> **Your assignment**:
Return each line of the records holding the string "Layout".

##### Supplied information #####

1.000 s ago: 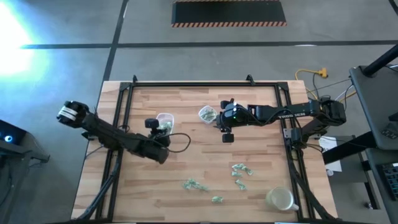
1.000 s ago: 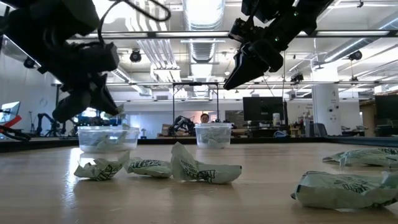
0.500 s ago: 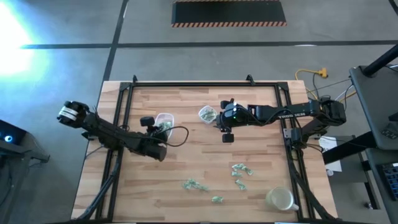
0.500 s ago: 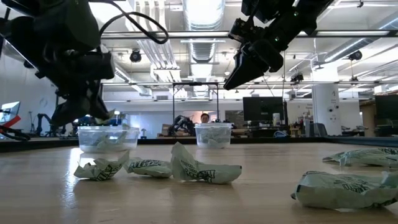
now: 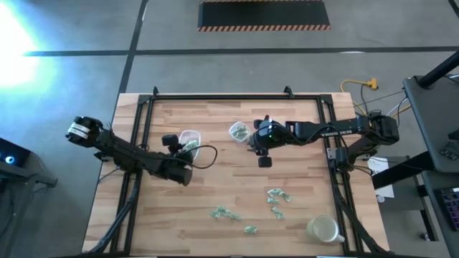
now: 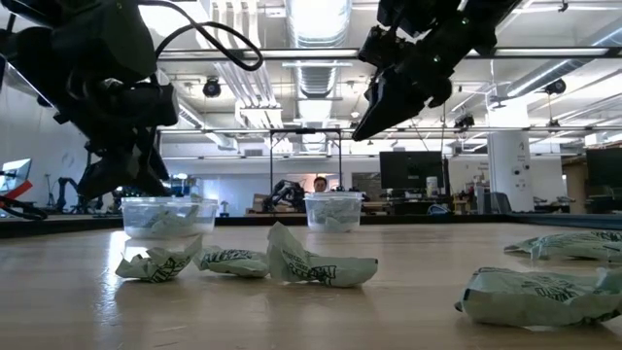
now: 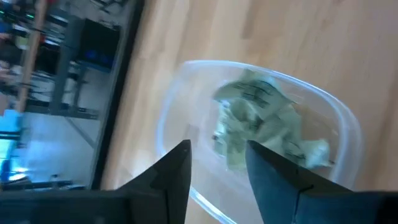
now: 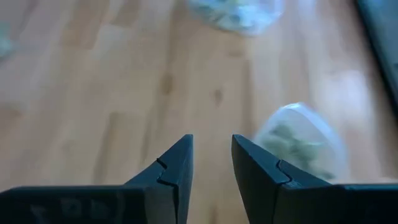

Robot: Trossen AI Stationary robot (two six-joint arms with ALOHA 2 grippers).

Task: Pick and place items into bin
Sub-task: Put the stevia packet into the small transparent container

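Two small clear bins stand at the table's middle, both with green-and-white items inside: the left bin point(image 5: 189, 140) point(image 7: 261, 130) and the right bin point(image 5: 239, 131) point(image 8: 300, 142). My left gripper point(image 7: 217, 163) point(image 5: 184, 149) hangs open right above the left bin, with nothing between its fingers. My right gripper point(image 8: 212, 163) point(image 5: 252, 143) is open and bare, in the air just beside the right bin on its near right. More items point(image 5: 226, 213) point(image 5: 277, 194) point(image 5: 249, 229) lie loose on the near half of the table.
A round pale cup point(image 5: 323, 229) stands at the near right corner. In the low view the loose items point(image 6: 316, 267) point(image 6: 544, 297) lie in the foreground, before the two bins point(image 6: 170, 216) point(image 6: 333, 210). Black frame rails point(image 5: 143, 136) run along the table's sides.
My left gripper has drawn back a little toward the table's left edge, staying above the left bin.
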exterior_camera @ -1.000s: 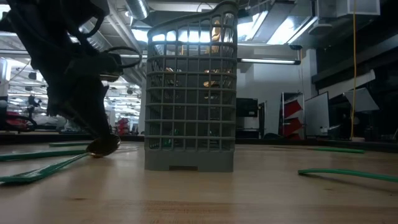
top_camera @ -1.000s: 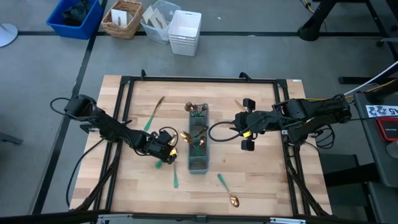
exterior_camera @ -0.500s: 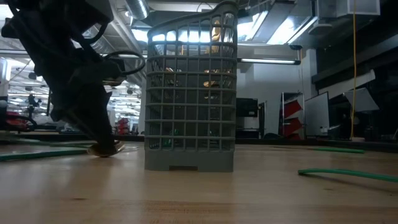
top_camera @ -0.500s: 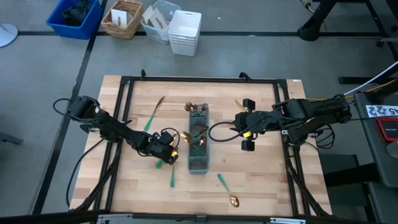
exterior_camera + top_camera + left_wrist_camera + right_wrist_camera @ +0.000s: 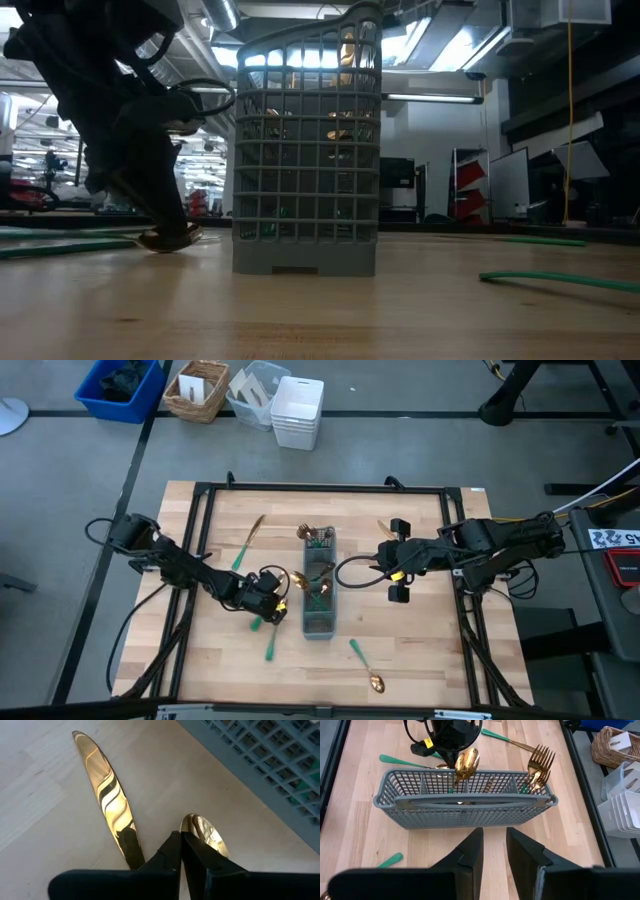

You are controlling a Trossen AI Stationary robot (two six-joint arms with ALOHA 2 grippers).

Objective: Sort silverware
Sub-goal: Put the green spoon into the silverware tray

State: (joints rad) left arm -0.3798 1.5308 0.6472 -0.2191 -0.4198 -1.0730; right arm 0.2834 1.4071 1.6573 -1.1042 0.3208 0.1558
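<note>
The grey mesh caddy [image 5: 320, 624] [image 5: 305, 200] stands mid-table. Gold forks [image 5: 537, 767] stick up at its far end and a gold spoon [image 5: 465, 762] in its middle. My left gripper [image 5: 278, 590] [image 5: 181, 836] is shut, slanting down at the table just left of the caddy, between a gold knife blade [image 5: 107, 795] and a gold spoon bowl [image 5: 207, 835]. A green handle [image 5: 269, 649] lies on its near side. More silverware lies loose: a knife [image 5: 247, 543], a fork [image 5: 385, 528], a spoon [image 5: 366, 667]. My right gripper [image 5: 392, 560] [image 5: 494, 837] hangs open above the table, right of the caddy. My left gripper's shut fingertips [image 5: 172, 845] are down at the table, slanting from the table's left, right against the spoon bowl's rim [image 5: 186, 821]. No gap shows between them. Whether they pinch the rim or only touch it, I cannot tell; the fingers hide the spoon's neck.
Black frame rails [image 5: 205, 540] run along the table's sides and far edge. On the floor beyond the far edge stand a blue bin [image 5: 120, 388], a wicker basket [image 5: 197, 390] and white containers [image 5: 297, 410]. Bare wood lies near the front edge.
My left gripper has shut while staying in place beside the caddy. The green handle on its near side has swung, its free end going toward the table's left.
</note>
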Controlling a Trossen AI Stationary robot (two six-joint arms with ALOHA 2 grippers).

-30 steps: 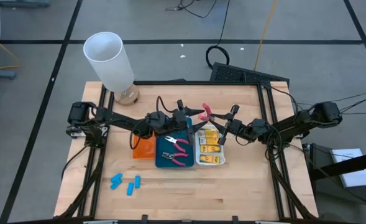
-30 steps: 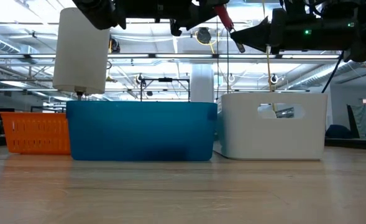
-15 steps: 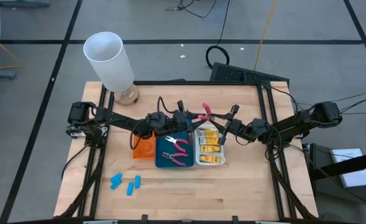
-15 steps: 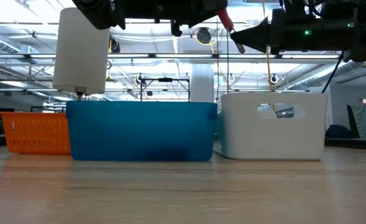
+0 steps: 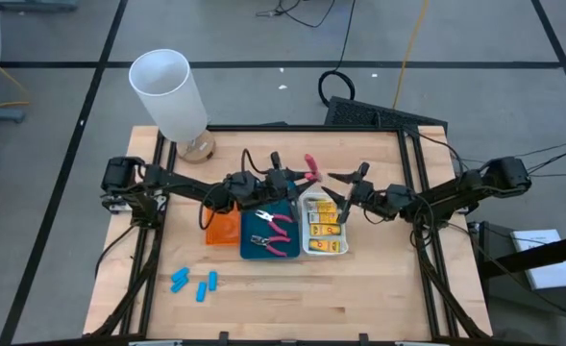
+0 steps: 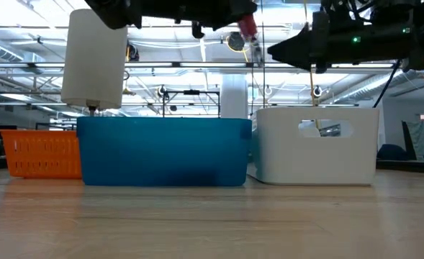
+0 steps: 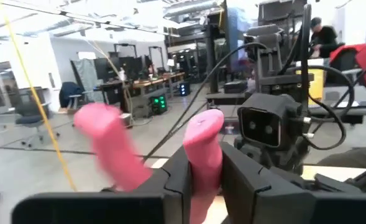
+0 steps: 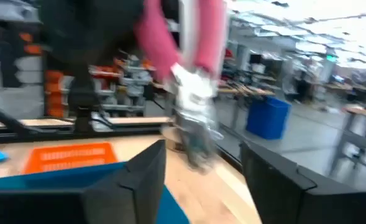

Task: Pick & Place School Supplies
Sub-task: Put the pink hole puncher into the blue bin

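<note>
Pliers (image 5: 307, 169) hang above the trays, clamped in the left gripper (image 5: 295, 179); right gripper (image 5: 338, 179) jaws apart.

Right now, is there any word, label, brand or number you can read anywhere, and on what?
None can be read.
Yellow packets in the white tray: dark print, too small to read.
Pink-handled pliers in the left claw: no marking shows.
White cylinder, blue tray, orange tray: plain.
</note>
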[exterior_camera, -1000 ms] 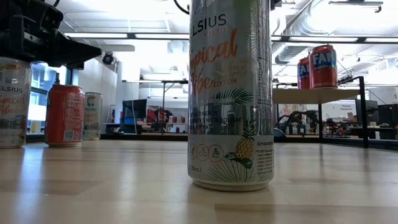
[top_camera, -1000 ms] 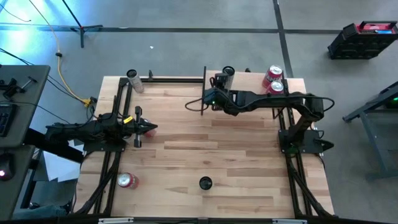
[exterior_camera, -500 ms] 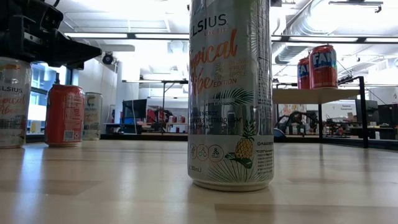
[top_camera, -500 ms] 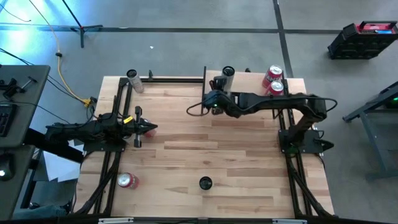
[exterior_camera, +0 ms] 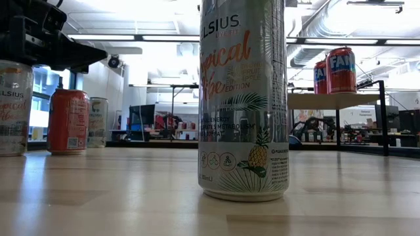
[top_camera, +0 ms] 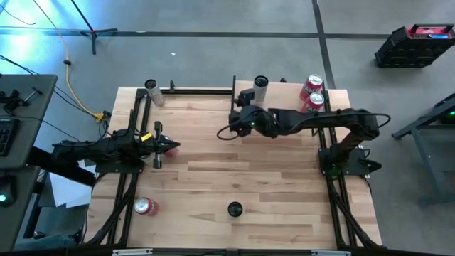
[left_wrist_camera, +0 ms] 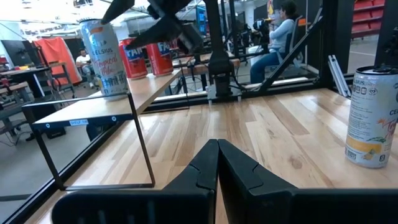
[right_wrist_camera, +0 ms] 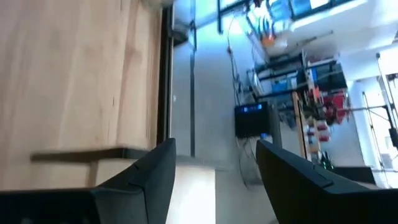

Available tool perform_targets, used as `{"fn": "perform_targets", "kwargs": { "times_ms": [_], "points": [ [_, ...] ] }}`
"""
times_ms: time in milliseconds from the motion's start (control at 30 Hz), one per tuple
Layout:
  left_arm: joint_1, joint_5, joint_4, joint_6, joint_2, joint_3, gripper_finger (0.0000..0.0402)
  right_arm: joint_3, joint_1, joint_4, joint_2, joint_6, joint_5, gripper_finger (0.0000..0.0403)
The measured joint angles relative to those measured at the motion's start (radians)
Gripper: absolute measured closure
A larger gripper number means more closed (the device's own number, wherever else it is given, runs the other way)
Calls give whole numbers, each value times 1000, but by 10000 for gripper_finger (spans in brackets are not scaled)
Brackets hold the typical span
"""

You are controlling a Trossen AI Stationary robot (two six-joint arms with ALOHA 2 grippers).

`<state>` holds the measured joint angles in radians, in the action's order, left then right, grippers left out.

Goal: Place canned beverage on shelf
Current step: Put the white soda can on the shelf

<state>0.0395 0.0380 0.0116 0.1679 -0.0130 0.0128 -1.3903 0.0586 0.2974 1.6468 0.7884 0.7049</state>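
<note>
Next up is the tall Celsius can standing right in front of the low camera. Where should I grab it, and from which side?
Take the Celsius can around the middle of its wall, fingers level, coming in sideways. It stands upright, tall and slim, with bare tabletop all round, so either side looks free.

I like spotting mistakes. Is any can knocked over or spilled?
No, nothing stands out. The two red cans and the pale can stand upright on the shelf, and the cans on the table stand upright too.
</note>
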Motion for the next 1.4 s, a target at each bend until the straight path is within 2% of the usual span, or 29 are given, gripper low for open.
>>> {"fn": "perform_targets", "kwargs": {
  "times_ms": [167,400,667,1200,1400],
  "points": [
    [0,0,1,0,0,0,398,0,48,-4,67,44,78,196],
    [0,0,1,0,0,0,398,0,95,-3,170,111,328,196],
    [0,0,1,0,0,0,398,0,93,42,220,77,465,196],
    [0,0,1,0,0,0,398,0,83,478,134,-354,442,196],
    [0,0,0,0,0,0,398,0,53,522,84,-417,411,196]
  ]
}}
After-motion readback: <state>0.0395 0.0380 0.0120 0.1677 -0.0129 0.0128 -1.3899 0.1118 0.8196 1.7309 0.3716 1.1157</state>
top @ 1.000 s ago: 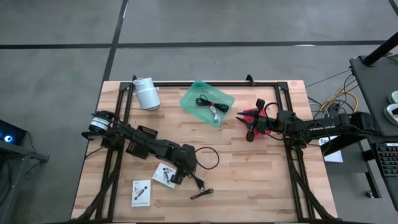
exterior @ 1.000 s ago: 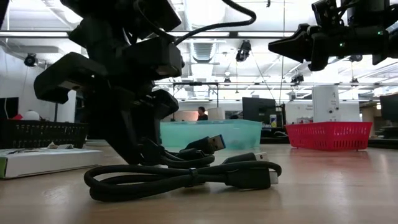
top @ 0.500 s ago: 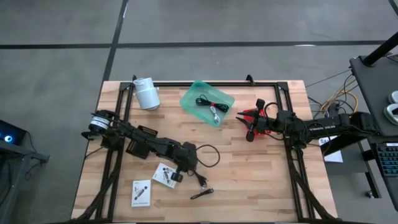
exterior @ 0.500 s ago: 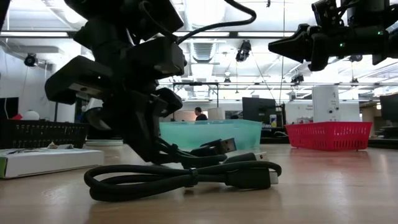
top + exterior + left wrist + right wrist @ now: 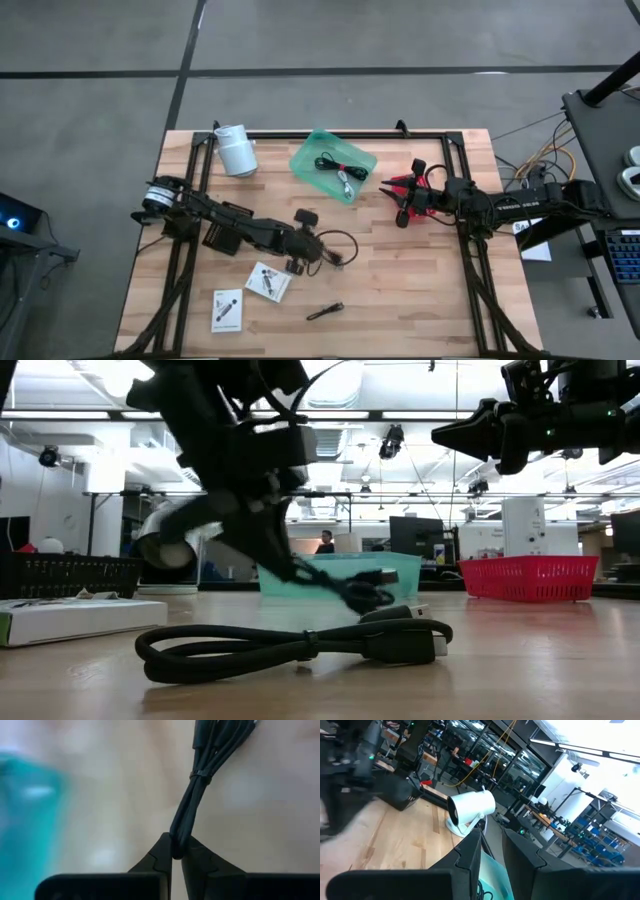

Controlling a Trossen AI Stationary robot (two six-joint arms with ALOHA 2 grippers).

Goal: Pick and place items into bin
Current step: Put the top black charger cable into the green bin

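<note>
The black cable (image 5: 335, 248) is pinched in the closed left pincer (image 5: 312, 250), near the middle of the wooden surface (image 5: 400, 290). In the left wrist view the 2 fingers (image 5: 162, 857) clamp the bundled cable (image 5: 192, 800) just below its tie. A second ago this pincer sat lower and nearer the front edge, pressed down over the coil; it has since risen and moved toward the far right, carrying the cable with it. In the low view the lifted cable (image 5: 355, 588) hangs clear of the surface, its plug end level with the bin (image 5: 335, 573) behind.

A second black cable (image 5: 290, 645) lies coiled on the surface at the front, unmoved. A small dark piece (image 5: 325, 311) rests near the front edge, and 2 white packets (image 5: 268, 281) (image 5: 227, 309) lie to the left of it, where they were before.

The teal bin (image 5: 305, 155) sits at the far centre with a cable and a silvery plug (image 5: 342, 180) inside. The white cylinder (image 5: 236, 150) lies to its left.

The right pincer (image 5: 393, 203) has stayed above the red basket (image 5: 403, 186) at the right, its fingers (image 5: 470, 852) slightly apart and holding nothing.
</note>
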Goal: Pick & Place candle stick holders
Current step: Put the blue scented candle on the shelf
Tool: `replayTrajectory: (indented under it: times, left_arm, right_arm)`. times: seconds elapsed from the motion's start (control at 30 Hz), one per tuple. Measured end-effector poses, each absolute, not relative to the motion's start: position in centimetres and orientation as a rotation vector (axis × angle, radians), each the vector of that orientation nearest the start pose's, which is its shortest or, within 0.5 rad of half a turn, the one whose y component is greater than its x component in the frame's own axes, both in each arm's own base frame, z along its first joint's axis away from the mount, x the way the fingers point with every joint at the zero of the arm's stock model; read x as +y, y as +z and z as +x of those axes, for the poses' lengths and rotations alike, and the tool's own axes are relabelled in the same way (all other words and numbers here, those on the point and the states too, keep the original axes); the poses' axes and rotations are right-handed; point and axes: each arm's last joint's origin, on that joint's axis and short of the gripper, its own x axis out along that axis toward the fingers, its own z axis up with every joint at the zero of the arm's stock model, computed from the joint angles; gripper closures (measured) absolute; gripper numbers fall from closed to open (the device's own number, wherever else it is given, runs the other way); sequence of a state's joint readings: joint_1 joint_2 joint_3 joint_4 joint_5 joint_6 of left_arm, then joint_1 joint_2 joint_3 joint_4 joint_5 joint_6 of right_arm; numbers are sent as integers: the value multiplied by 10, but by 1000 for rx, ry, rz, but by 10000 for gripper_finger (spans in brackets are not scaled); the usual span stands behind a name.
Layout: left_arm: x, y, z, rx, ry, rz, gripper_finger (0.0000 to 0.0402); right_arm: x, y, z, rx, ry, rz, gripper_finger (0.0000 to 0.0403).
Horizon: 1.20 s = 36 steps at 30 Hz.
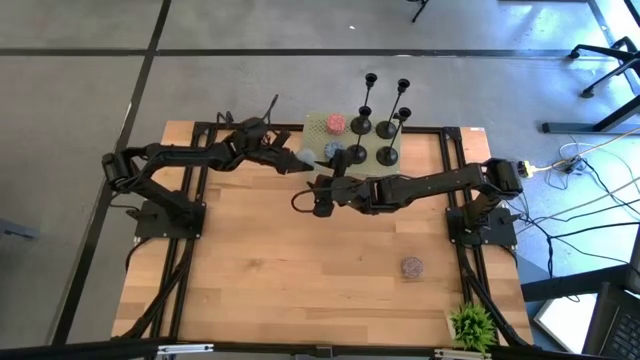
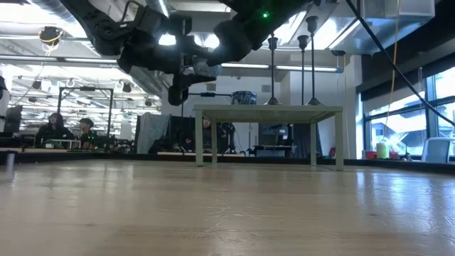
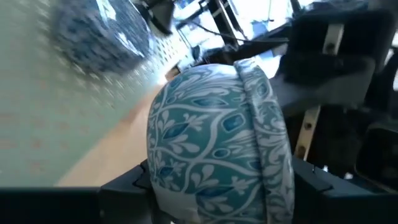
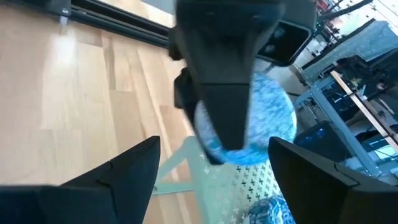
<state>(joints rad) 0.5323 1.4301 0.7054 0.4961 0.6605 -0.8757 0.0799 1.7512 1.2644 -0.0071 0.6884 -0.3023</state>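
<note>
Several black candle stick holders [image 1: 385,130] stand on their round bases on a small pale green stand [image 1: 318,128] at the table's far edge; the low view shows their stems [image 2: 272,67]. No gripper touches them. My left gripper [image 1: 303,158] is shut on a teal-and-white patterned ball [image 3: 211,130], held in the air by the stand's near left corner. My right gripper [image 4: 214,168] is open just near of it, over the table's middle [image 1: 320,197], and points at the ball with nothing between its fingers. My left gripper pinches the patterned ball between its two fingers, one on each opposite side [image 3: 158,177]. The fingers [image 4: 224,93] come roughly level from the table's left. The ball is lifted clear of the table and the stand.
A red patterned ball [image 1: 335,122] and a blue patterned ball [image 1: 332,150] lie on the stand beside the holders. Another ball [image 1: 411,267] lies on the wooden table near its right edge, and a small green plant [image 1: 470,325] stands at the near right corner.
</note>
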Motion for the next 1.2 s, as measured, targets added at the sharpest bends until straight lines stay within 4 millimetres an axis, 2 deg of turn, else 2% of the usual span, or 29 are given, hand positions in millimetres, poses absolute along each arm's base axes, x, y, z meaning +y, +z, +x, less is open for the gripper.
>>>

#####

> **Solved problem**:
Layout:
Layout: left_arm: x, y, z, rx, ry, rz, gripper_finger (0.0000 to 0.0402); right_arm: x, y, z, rx, ry, rz, gripper_finger (0.0000 to 0.0403).

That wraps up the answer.